– Сейчас не могу, прости. – Объяснять, что по собственной глупости оказался на карантине, не хотелось. – Это может подождать?
– Подождать может то, что ты гордо называешь «моя работа», – в голосе Вадима Станиславовича раздражение смог бы уловить только кто-то, знавший его очень хорошо. Для Никиты же эти малейшие перемены в тоне показались рычанием.
– Я правда не могу, пап, – тяжело вздохнул Никита, поднимаясь и подходя к балкону. Разговор предстоял не из приятных, не для лишних ушей.
Как только Никита вышел, Юля удивлённо посмотрела на закрывшуюся дверь. Такой холодный, отстранённый разговор не мог принадлежать двум самым близким людям. Как можно так разговаривать с отцом? Может, они поругались из-за того, как Никита себя ведёт? Юля вытянула шею, выглядывая в окно, и увидела, как Никита расхаживает туда-сюда, засунув одну руку в карман брюк. Лишь то, как он изредка поджимает губы, выдавало в нём хоть какие-то эмоции. В остальном всё выглядело, как обычный деловой разговор. Впрочем, скорее всего так оно и было.
– Понятно, – только и сказал Вадим Станиславович, когда Никита коротко обрисовал ситуацию, в которой оказался. – Тогда документы доставят курьером. Просмотри и подпиши.
– Что в них?
– Передача тебе контрольного пакета акций. Пора брать управление в свои руки.
– Ты знаешь мой ответ. – Никита тяжело облокотился о перила и посмотрел вниз. Во дворе было пусто, рядом с лавочкой бродили голуби.
– Я уважаю твоё решение играть в самостоятельность, – едва заметно усмехнулся Вадим Станиславович, – но из игрушек вырастают. Считаю, что ты уже вырос.
– И что будет, если я откажусь? Лишишь денег?
– К чему такие мелодрамы? Я всю жизнь работал, чтобы ты ни в чём не знал отказа. И теперь жду, что ты оценишь мой труд.
– Я ценю, пап, – тихо ответил Никита. Спорить с отцом по телефону всегда было гораздо сложнее, чем лично. – Меня несколько дней назад повысили. Ты обещал не вмешиваться…
– Обещал, – перебил Ливарский-старший. – И не вмешивался. Но сейчас, – он сделал паузу, – обстоятельства изменились.

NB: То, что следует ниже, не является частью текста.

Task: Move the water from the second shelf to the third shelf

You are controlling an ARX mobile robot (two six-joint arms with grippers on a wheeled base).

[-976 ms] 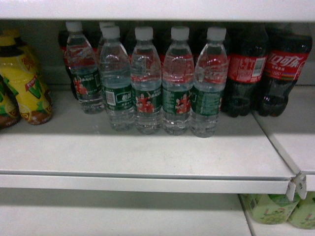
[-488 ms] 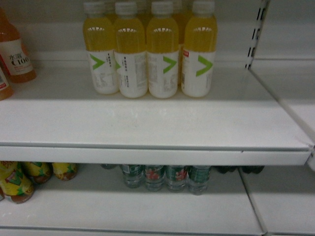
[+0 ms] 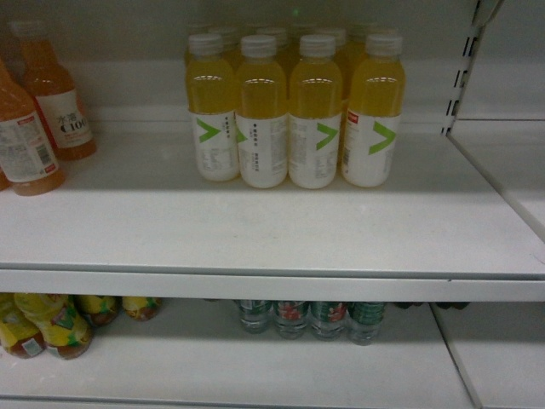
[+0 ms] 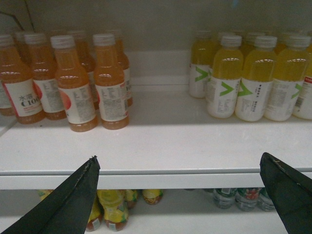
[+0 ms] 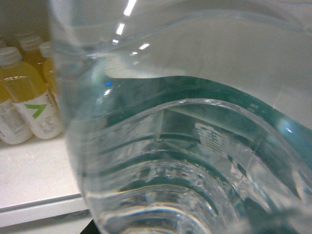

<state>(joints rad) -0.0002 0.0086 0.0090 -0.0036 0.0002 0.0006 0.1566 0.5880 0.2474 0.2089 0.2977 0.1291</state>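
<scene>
Holding a water bottle [image 5: 185, 146]: it fills the right wrist view almost edge to edge, clear ribbed wall with the green label band across it. The right end effector itself isn't visible there or in the head view, so I read it as clamped on the bottle from how close the bottle sits, not from seeing the jaws. Left end effector [image 4: 180, 195] is spread wide, empty, dark tips at 7 and 5 o'clock of its own view, hanging in front of the upper shelf [image 3: 255, 230] edge.

The rest of the water row [image 3: 311, 317] stands on the lower shelf, 6 o'clock in the head view, only the bottoms showing. Upper shelf carries yellow drinks [image 3: 294, 111] at 12 o'clock and orange drinks [image 3: 43, 119] at 9 o'clock; bare board in front of the yellows.

Risks, as I judge them:
- Shelf lip: coming in low clips the bottle base and levers it in the grip.
- Yellow pack: pushing in too deep topples the front row.
- Grip unseen, slick ribbed plastic: could slip on tilt.
- Releasing off-vertical tips the bottle over.
</scene>
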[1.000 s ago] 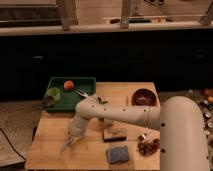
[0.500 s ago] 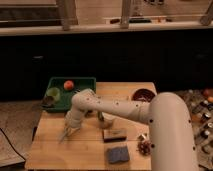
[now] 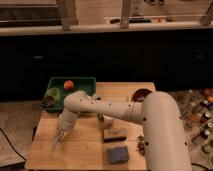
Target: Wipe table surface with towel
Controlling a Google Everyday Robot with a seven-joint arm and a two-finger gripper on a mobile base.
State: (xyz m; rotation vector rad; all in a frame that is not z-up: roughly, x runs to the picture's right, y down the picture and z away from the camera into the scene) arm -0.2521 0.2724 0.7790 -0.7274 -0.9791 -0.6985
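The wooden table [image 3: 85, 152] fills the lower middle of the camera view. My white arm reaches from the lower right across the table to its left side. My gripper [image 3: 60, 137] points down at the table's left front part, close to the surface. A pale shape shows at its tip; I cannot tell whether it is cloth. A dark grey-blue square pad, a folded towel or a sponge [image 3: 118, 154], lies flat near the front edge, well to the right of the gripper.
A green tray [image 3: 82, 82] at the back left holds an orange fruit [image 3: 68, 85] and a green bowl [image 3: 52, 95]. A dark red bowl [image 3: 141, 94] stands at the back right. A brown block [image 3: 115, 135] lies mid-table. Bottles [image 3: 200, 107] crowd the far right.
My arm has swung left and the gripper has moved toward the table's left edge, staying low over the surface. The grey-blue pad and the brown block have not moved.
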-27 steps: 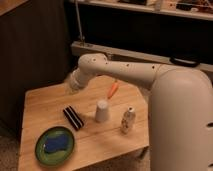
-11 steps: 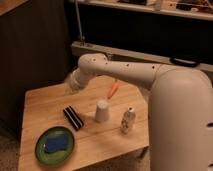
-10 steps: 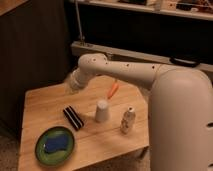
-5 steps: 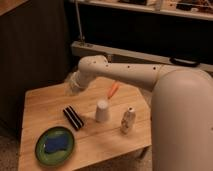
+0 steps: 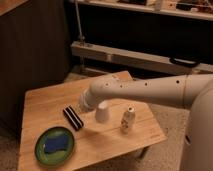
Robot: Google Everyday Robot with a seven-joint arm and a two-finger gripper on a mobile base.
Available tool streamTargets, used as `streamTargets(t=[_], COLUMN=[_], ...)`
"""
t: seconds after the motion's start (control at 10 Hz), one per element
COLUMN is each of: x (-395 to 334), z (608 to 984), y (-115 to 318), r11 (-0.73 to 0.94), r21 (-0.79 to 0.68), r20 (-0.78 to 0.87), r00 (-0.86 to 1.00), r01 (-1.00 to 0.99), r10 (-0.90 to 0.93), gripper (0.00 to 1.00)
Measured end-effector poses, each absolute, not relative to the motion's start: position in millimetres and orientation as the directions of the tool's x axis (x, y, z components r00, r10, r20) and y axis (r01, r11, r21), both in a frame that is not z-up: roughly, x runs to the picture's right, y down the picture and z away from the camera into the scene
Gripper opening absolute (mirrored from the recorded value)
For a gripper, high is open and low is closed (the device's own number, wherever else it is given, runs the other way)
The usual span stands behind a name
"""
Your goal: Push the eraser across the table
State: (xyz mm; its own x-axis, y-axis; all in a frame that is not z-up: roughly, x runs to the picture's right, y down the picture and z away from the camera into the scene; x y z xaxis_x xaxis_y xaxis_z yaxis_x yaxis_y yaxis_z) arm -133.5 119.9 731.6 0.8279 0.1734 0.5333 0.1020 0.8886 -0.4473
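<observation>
Wooden table (image 5: 45,107): one eraser (image 5: 74,118), one cup (image 5: 102,112), one plate (image 5: 46,135); jaws near eraser, state unclear.

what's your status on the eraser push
Hand above the table, close by the eraser, contact unclear. Eraser flat, white cup just right of it. Green plate near its front end.

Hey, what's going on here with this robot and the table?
The robot's arm reaches over the wooden table, and its hand is down by the black eraser, next to an upturned white cup. The eraser lies mid-table, apparently not yet pushed. A green plate with a blue sponge and a small bottle stand nearby.
</observation>
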Motion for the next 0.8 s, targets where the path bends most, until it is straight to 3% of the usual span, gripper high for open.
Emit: streamTargets(t=[0.4,0.8], x=[-134,-138], z=[753,752], y=[187,204], r11=[0.852,0.835], r21=[-0.519,-0.549], r20=[0.503,0.475], r00=[0.828,0.837], r01=[0.061,0.038], r10=[0.247,0.273], gripper=[0.03,0.03])
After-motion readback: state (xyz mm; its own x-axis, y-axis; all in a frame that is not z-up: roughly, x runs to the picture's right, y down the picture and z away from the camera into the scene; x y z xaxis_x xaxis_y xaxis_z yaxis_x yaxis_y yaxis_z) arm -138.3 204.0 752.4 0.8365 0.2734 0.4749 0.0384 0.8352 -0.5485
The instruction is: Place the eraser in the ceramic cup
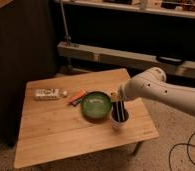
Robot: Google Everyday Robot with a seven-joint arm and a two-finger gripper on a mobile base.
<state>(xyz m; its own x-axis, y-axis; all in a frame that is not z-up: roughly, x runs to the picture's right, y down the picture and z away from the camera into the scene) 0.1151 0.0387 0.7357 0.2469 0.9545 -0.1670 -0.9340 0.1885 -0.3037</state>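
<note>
While tool [119,106] hovers over one ceramic cup [119,121], one eraser [120,112] inside

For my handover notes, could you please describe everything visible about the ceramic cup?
The small pale white round ceramic cup stands upright on the wooden table, near its right edge, just right of the wide green bowl. It is handleless and looks glazed. The long black eraser stands upright inside it, with the gripper directly above.

Counts on the table [51,130]

One gripper [119,103] over one cup [119,122]; one eraser [120,112] standing in that cup; one green bowl [95,105]; one orange marker [77,96]; one white packet [47,93]; one white arm [166,92].
</note>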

– Что случилось? – Никита резко выпрямился, его бросило в жар, ладони моментально вспотели.
– Не по телефону. – Можно было легко представить, как Вадим Станиславович поморщился.
– Значит, как вернёшься, тогда и поговорим, – отрезал Никита, давая понять, что возвращаться к этой теме сейчас не намерен. – Как мама?
– Сам позвони, узнай. Когда с ней в последний раз разговаривал?
– А ты?
– Когда вернусь – увидимся. Надеюсь, к тому времени ты выйдешь из своего карантина.
Вадим Станиславович давно повесил трубку, но Никита продолжал прижимать телефон к уху, даже не осознавая этого. Свобода, которую он по наивности считал собственным достижением, заканчивалась слишком быстро. Всю жизнь он следовал пути, который обозначил для него папа, мечтал что-то доказать, убедить, добиться… И на короткий миг ему даже показалось, что всё получилось – что папа понял, принял, поддерживает и гордится. Самым обидным было то, что, сколько бы Никита ни трепыхался, возразить и отказаться не мог. Просто не имел на это права после всего, что делал для него папа всю жизнь. В лучшем случае удастся выторговать ещё год-другой, но потом всё равно придётся стать сыном того самого Ливарского и всю жизнь доказывать окружающим, что он чего-то стоит. Тяжело вздохнув, Никита положил телефон в карман и медленно вернулся в комнату.